* _WHAT YOU NEED TO DO_: Would you reproduce, word for word, only the lines running from the top of the data through the line containing "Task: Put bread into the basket", and none of the pictures?

(Extracted data entries)

-*-

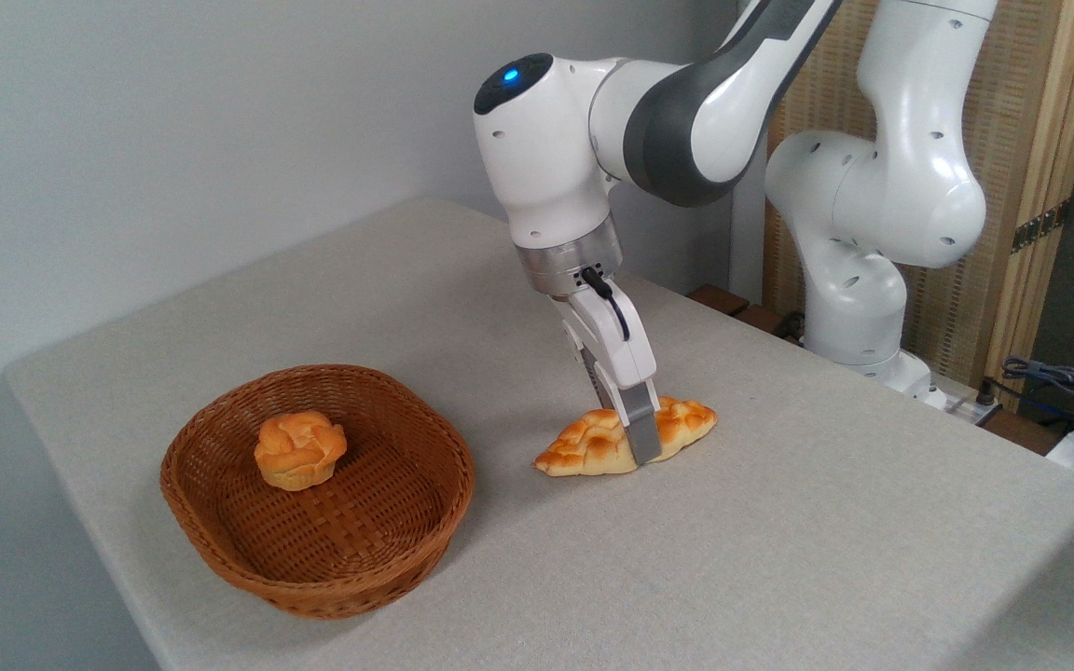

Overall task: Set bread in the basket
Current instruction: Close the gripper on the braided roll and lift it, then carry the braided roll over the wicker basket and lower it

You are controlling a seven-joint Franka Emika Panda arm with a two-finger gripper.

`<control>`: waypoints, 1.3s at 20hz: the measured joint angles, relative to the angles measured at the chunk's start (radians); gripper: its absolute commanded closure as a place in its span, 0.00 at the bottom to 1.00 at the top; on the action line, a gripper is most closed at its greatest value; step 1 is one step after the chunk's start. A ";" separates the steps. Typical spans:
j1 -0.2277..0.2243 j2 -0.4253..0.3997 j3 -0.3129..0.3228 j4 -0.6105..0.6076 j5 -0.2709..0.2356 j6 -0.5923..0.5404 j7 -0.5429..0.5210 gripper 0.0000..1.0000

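Note:
The bread [593,440], a long braided golden-orange loaf, lies on the grey table to the right of the basket. My gripper [626,424] has come down over the loaf's middle and straddles it. The near finger [644,433] lies against the loaf's front side and reaches almost to the table, while the far finger is mostly hidden behind the loaf. I cannot make out whether the fingers are squeezing it. The basket [448,457], brown woven wicker with a thick rim, stands at the front left, about a loaf's length away from the bread.
A small round knotted orange bun [299,450] sits inside the basket. The arm's white base [859,308] stands at the table's far right, with cables [1059,382] beyond it. The table's edge runs close to the basket's left and front.

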 measured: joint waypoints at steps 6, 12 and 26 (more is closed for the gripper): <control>0.000 0.001 0.001 0.001 0.001 0.000 0.000 0.69; 0.000 0.003 0.001 0.182 0.001 -0.166 0.000 0.63; -0.089 0.330 0.001 0.513 -0.135 0.218 -0.337 0.00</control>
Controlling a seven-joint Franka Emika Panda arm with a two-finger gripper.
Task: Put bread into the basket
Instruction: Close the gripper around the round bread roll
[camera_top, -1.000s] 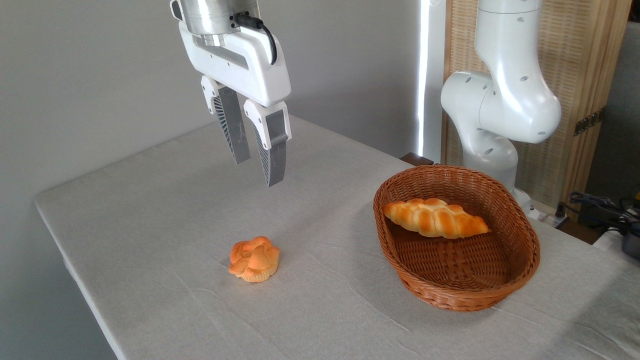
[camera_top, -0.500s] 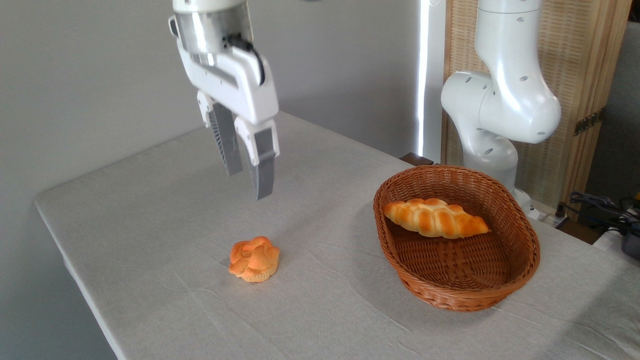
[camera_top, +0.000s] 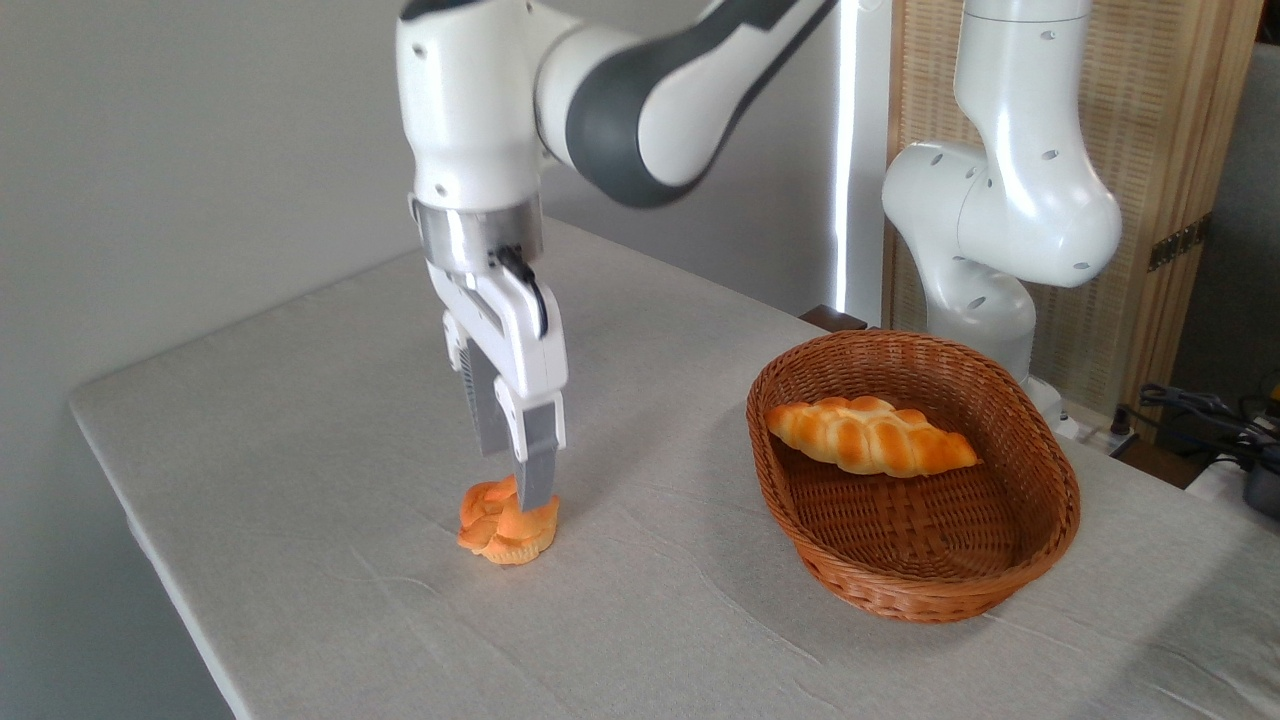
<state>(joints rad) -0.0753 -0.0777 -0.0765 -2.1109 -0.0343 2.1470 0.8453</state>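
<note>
Worktop (camera_top: 300, 420): grey cloth, lightly wrinkled, long left edge running toward the near corner.

Basket (camera_top: 1040, 470): oval wicker, low walls, toward the right end of the worktop. A braided loaf (camera_top: 868, 435) already lies across its far half; the near half is bare.

End effector (camera_top: 512, 478): pointing down over the bread, front finger tip overlapping the bun's top. The fingers line up one behind the other, so I cannot tell the gap between them or whether they bracket the bun.

Bread (camera_top: 505, 528): small knotted bun, resting on the worktop near the left edge, well apart from the basket.

Risks, as I judge them:
- Tip looks set on the crown, not beside it: further descent may dent or push the bun.
- Off-centre closure on a rounded, soft bun could squeeze it out sideways.
- A release over the far half would land on the loaf.
</note>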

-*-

* _RESULT OF THIS TASK_:
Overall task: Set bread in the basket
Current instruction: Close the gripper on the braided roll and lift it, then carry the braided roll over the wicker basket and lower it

You are controlling a seven-joint Franka Emika Panda arm with a two-finger gripper.

`<control>`: waypoints, 1.3s at 20hz: the measured joint angles, relative to the angles measured at the chunk's start (radians); gripper: its absolute commanded closure as a place in its span, 0.00 at the bottom to 1.00 at the top; on the action line, a gripper is most closed at its greatest value; step 1 is one step after the chunk's start. A ";" separates the steps. Typical spans:
j1 -0.2277..0.2243 j2 -0.4253..0.3997 j3 -0.3129..0.3228 j4 -0.6105..0.6076 j5 -0.2709..0.2356 j6 -0.5923..0.5404 j7 -0.5429..0.5210 gripper 0.0000..1.0000

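Note:
The bread [593,440], a long braided golden-orange loaf, lies on the grey table to the right of the basket. My gripper [626,424] has come down over the loaf's middle and straddles it. The near finger [644,433] lies against the loaf's front side and reaches almost to the table, while the far finger is mostly hidden behind the loaf. I cannot make out whether the fingers are squeezing it. The basket [448,457], brown woven wicker with a thick rim, stands at the front left, about a loaf's length away from the bread.
A small round knotted orange bun [299,450] sits inside the basket. The arm's white base [859,308] stands at the table's far right, with cables [1059,382] beyond it. The table's edge runs close to the basket's left and front.
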
 measured: joint waypoints at steps 6, 12 and 26 (more is closed for the gripper): <control>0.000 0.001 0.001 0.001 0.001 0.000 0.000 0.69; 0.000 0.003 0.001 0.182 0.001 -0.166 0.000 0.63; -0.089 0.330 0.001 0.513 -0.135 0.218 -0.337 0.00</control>
Controlling a seven-joint Franka Emika Panda arm with a two-finger gripper.
Task: Put bread into the basket

Work on this exercise has been completed.